=== Section Start ===
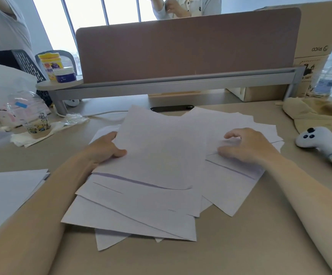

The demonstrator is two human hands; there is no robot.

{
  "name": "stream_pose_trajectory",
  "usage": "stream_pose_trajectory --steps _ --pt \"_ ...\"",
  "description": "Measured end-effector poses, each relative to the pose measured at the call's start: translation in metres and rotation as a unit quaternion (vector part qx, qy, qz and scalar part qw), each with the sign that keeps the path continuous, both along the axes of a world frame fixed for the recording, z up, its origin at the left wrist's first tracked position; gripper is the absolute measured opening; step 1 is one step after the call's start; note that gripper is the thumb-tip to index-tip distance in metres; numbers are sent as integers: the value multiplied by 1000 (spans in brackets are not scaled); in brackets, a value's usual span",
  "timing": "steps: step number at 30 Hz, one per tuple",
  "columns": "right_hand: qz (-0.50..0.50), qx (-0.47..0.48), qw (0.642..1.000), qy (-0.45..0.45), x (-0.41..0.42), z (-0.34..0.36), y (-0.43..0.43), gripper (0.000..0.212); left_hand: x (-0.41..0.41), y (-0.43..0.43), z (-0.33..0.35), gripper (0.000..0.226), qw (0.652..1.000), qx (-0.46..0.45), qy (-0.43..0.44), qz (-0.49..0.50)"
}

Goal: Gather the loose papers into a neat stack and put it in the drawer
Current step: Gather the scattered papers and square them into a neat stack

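Note:
Several loose white papers (157,187) lie fanned and overlapping on the beige desk (240,245) in front of me. My left hand (103,149) grips the left edge of the top sheet (161,151), thumb on top and fingers under it. My right hand (248,145) rests palm down on the sheets at the right side of the pile, fingers spread and slightly curled. No drawer shows in this view.
Another pile of white sheets (8,193) lies at the left desk edge. A plastic cup (36,122), bags and jars (52,65) crowd the back left. A stuffed toy (323,147) and beige cloth (315,114) lie right. A brown partition (187,46) stands behind; people are beyond it.

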State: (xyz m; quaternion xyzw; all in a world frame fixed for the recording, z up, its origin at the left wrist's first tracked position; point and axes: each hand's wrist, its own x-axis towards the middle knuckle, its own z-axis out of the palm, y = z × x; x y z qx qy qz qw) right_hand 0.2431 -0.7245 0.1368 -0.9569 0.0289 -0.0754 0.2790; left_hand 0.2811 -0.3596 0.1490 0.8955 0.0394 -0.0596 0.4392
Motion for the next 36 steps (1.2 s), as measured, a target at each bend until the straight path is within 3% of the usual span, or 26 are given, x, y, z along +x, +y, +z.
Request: stream_pose_trajectory --steps 3,9,12,15,19,24,31,34,36 --pt "46 -66 995 56 1 -4 6 67 1 6 -1 40 1000 -15 11 -2" --pt "69 -99 991 65 8 5 25 72 5 24 7 55 996 80 32 -17" --pt "60 -148 985 72 12 8 30 59 5 39 7 50 996 75 38 18" --pt "37 -189 981 -7 16 -4 34 26 7 41 4 51 997 71 32 27" --pt "6 -125 988 -89 24 -15 19 40 11 39 1 48 997 59 16 38" --pt "-70 -79 979 -173 22 -8 -10 53 14 51 -2 19 997 46 13 65" --pt "-1 84 985 -154 12 8 -40 42 16 51 -3 27 996 38 5 84" --pt "25 51 991 -124 10 10 -54 58 14 51 -3 29 995 23 3 100" --pt "28 35 997 -56 8 9 -60 59 15 50 -4 33 994 18 0 104"
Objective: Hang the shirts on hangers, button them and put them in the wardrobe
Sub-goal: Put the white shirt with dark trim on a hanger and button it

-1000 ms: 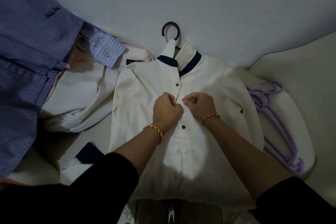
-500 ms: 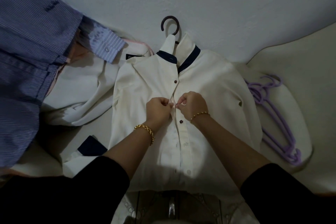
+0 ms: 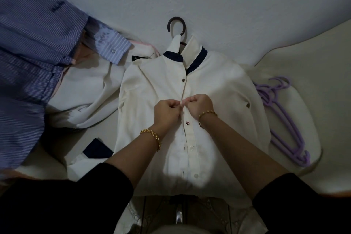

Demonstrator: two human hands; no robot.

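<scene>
Cream shirt (image 3: 218, 91) is laid flat mid-frame, hung on a brown hanger (image 3: 176, 24) whose hook pokes out above the collar. The placket is pinched at chest height by the left hand (image 3: 167, 112) and right hand (image 3: 199, 105), each grip closed tight on the fabric edge. Purple hangers (image 3: 281, 119) are stacked at the right, and a blue striped shirt (image 3: 28, 62) is draped at upper left.

cream shirt (image 3: 218, 89) | lies face-up (navy collar band) | on dark hanger (image 3: 176, 18)
</scene>
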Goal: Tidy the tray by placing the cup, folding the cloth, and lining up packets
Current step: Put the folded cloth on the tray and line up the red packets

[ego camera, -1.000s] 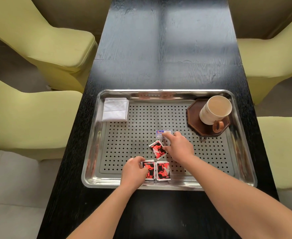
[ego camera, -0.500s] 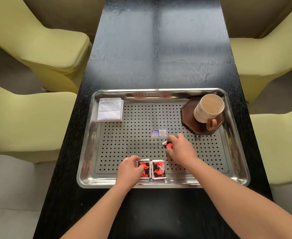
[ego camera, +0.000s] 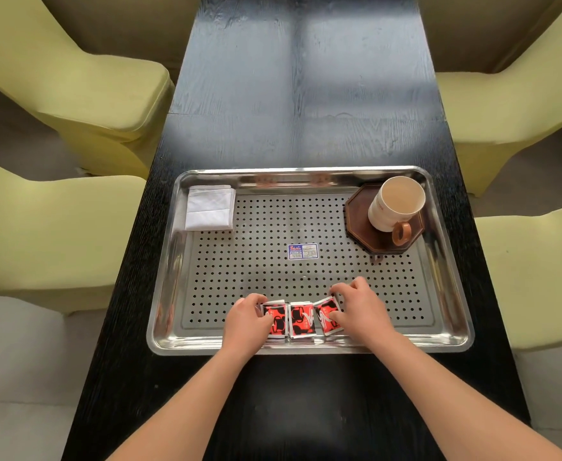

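Left hand (ego camera: pixel 244 322), right hand (ego camera: pixel 361 309) grip outer two of three packets (ego camera: pixel 301 320).

Left edge of the left packet (ego camera: pixel 278 319) hidden under the left hand (ego camera: pixel 244 322), right edge of the right packet (ego camera: pixel 326 315) under the right hand (ego camera: pixel 361 307), sticker (ego camera: pixel 302 251) print too small to read, coaster (ego camera: pixel 358 211) partly covered by the cup (ego camera: pixel 395 202)

A long black wood-grain table (ego camera: pixel 306 94) runs away from me, daylight glazing its far end. Yellow-green seats flank it: the far-left chair (ego camera: pixel 90 78) and near-left chair (ego camera: pixel 47 234), the far-right chair (ego camera: pixel 512 104) and near-right chair (ego camera: pixel 532 277). Pale floor (ego camera: pixel 13 377) shows at lower left. A brown octagonal coaster (ego camera: pixel 359 221) lies far right, a small blue-and-white label (ego camera: pixel 302 251) mid-scene, well apart.
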`<state>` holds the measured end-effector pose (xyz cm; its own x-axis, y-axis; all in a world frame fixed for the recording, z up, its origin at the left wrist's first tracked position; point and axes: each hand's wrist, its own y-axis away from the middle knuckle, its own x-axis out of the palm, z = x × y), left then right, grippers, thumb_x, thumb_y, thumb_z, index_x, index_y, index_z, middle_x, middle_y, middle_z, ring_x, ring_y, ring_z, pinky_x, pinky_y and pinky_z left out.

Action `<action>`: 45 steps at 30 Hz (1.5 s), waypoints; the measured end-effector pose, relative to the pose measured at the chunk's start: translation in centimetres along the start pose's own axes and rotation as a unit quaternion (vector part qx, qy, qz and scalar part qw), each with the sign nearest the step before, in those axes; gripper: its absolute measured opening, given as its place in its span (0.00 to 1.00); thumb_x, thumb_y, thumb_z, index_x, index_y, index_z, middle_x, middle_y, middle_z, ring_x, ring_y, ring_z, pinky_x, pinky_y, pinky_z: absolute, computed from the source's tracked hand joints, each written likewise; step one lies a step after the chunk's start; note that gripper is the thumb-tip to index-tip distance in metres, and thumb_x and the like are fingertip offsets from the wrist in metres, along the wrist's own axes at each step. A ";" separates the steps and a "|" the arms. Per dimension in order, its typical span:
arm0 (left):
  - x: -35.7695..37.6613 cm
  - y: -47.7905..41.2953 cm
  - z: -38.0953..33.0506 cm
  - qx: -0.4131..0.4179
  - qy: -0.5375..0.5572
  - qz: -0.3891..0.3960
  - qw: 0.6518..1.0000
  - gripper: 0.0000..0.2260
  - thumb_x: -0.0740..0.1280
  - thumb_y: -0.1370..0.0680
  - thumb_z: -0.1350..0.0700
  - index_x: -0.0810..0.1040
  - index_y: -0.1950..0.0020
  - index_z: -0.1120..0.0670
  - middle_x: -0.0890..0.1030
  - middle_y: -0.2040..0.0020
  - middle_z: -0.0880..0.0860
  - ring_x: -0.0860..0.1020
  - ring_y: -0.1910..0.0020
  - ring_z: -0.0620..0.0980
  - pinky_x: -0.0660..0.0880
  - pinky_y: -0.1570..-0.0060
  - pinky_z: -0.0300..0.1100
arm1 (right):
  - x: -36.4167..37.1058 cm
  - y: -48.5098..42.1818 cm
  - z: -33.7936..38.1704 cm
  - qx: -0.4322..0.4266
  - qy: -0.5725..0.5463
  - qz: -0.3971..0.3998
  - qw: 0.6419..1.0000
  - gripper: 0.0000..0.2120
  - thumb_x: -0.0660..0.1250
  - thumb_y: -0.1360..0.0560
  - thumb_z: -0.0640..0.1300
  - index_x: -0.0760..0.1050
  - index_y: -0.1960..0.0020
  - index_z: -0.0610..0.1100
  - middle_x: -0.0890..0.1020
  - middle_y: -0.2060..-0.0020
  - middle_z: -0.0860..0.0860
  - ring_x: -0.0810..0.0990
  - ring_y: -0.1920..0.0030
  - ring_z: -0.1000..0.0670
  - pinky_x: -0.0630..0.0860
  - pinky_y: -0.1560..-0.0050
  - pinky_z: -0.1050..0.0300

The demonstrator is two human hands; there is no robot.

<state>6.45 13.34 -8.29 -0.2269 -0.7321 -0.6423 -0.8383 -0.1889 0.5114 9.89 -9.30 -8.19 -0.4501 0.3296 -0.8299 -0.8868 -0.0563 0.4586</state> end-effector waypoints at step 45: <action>0.0 0.3 0.3 0.011 0.012 0.001 1.000 0.20 0.67 0.24 0.61 0.76 0.32 0.52 0.80 0.49 0.55 0.78 0.50 0.50 0.77 0.47 0.43 | 2.6 2.1 5.2 0.019 -0.072 -0.034 0.997 0.17 0.74 0.26 0.49 0.75 0.41 0.47 0.84 0.51 0.49 0.81 0.51 0.49 0.73 0.57 0.59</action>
<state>6.09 13.47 -8.28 -0.2164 -0.7483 -0.6270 -0.8486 -0.1733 0.4998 7.35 -3.64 -7.73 -0.3664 0.4630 -0.8071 -0.9095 0.0052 0.4158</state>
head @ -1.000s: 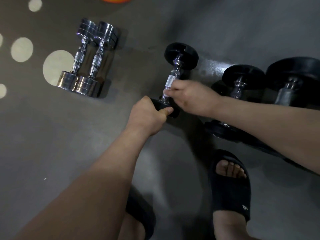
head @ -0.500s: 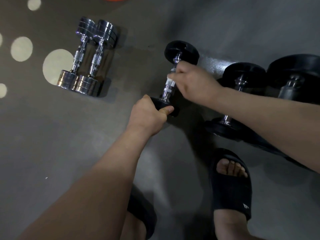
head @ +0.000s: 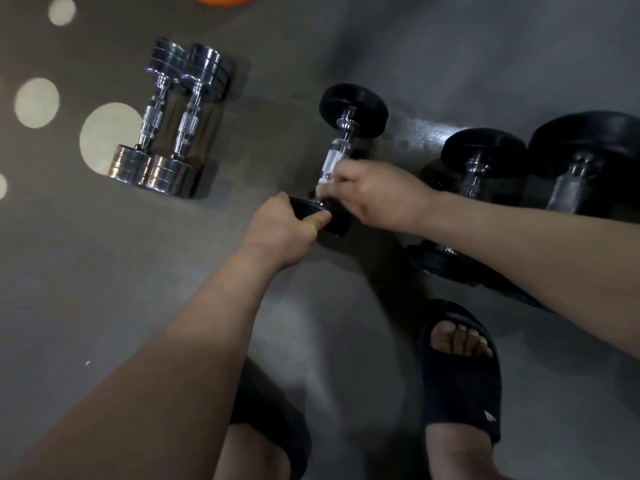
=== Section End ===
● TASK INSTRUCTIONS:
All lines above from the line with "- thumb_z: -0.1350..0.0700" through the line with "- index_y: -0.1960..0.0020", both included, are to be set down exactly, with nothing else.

● REPLY:
  - thumb_z: -0.1350..0.0700
  - index_x: -0.0810..0.1040
  - index_y: -0.1950..0.0020
  - index_z: -0.1120..0.0670
  - middle_x: -0.0890..0.1030
  - middle_y: -0.2040..0.0020
  - middle_z: -0.0880..0.0860
  - ring_x: -0.0860..0.1020
  - ring_y: -0.1910..0.0020
  - ring_z: -0.0620..0.0980
  - pinky_x: -0.0660..0.0880
  - pinky_y: -0.1570..-0.0060
  - pinky_z: -0.0300..0.1100
arm1 (right):
  - x: -36.4167..37.1058 cm
  - y: -48.5098..42.1818 cm
  - z: -33.7936..38.1704 cm
  - qx: -0.4322..0.4266
  - qy: -0.5725..0.5463
  - qz: -0.3971..0.3998
  - qw: 0.6419..1.0000
  - gripper: 0.0000..0.2120
  - thumb_x: -0.0660..0.1250
  - thumb_y: -0.1360..0.0560
  - thumb_z: -0.0640..0.1300
  - index_x: -0.0760..0.1050
  - index_y: -0.1960..0.0020

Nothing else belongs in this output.